In this study, we employ density functional theory (DFT) to systematically incorporate 558 line defects into ZGNR/h-BN heterojunctions. This dual-engineering strategy combines defect engineering with heterojunction design to elucidate the cooperative modulation of electronic structure and magnetic order in ZGNRs. Our calculations reveal that the carbon atoms at the 558 defect center within the heterojunction still carry no magnetic moment; however, their neighboring carbon atoms intrinsically exhibit pronounced spin polarization with parallel alignment. This behavior drives a transition from AFM to FiM ordering in the ZGNR/h-BN heterojunction, concurrently endowing the system with half-metallic character. Furthermore, we systematically investigate the effects of ZGNR width, 558 defect position, and external strain on the electronic and magnetic properties of the heterojunction. These manipulations facilitate not only a FiM-to-FM transition but also yield various valuable spintronic features, such as half-semimetallicity coupled with high Fermi velocity. This work systematically demonstrates the unique capability of synergistic defect-heterojunction engineering in controlling magnetic transitions and enriching electronic properties.

2. Calculation method

First-principles calculations within the framework of density functional theory³⁴ were performed using the Vienna Ab initio Simulation Package (VASP).³⁵ The projector-augmented wave (PAW) method³⁶ was employed to describe ion–electron interactions. The exchange–correlation interactions were treated using the spin-polarized Perdew–Burke–Ernzerhof (PBE) functional within the generalized gradient approximation (GGA).³⁷ A plane-wave energy cutoff of 550 eV was used. The convergence criteria for the total energy were set to 10⁻⁵ eV per atom, and the force on each atom was relaxed to below 0.01 eV Å⁻¹. To avoid interactions between periodic images along the Z direction, a vacuum layer of 15–20 Å was applied. For Brillouin zone sampling, k-point meshes of 1 × 4 × 1, 1 × 8 × 1, and 1 × 16 × 1 were used for structural relaxation, self-consistent field (SCF) calculations, and electronic property calculations, respectively.³⁸

3. Results and discussion

3.1. ZGNR/hBN heterojunction with 558 defects

Fig. 1(a) illustrates the structure of a heterojunction formed by embedding a six-carbon-chain-wide ZGNR into a two-dimensional hexagonal boron nitride (h-BN) lattice, with the flanking h-BN regions consisting of five B–N chains on each side of the ZGNR. This structure is referred to as ZGNR/hBN-W, where “W” represents the width of the ZGNR. Specifically, Fig. 1(a) depicts the structure of ZGNR/hBN-6. Subsequently, a 558-type topological line defect, consisting of pentagons and octagons, is introduced into the center of the ZGNR, yielding the structure designated as ZGNR(558)/hBN-W. For ZGNR/hBN-6, this defect incorporation adds an extra carbon chain, resulting in the ZGNR(558)/hBN-7 configuration shown in Fig. 1(b). Both structures exhibit PMM2 symmetry and are fully planar after structural relaxation. The heterojunction width increases from 34.69 Å to 36.04 Å upon defect introduction. Notably, the introduction of the 558 defect causes some C–C bond lengths to elongate, while others contract, with the bond length range shifting from 1.43–1.44 Å to 1.40–1.47 Å. In contrast, B–N bond lengths remain consistent (1.44–1.45 Å) across both heterojunctions.

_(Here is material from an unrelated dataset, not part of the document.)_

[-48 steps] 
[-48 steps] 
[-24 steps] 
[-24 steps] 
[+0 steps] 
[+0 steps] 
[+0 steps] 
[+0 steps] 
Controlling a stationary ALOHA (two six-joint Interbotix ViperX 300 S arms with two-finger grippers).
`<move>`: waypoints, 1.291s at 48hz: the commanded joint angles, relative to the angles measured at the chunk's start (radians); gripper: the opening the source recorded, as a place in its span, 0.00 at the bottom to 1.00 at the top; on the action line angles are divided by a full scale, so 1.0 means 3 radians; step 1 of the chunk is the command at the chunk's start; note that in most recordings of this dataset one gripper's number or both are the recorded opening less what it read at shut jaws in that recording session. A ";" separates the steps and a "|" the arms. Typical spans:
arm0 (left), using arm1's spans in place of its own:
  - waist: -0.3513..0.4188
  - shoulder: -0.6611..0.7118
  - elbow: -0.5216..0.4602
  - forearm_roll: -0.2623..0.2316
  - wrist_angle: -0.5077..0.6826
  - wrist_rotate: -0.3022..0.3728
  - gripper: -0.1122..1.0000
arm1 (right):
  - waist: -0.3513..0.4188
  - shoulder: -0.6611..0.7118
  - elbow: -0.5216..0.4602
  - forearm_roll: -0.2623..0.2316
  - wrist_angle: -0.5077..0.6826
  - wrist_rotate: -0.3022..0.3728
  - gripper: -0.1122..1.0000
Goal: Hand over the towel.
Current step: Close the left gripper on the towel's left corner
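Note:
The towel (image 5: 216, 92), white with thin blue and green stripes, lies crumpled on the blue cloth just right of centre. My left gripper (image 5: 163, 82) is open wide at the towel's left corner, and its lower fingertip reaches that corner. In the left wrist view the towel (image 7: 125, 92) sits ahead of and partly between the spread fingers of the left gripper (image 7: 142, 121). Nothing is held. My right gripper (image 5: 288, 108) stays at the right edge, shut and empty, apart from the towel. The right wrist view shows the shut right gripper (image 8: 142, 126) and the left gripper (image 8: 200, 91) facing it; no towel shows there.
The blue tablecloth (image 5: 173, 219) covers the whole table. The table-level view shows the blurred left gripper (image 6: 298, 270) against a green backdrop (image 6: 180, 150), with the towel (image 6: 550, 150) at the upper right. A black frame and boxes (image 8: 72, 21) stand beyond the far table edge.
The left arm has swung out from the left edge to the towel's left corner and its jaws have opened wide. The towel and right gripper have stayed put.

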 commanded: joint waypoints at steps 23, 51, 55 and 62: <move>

Fig. 1 (a and b) Atomic structures and (c and d) spin-polarized band structures with PDOS for ZGNR/hBN-6 and ZGNR(558)/hBN-7, respectively. (e–g) spin density distribution for ZGNR(558), ZGNR/hBN-6, and ZGNR(558)/hBN-7. Gray, blue, and magenta spheres denote C, N, and B atoms, respectively. Dashed rectangles mark the unit cells. In the band structures, blue and red curves correspond to spin-up and spin-down channels, and the Fermi level is set to 0 eV (dashed lines). Insets classify carbon atoms as C1 (edge, red), C2 (non-edge/non-defect, green), and C3 (defect, violet). The value of the isosurface level is 1 × 10⁻³ e Å⁻³. Red numerical values indicate the calculated local magnetic moments (in µB) at the edge atoms and defect sites.

The formation energy was calculated to evaluate the effect of introducing the 558 defects on the thermodynamic stability of the ZGNR/hBN heterojunction. The formation energy (ΔE) is computed using the following formula:

ΔE = (E_total − n_CE_C−n_BNE_BN)/n_C + (2n_BN)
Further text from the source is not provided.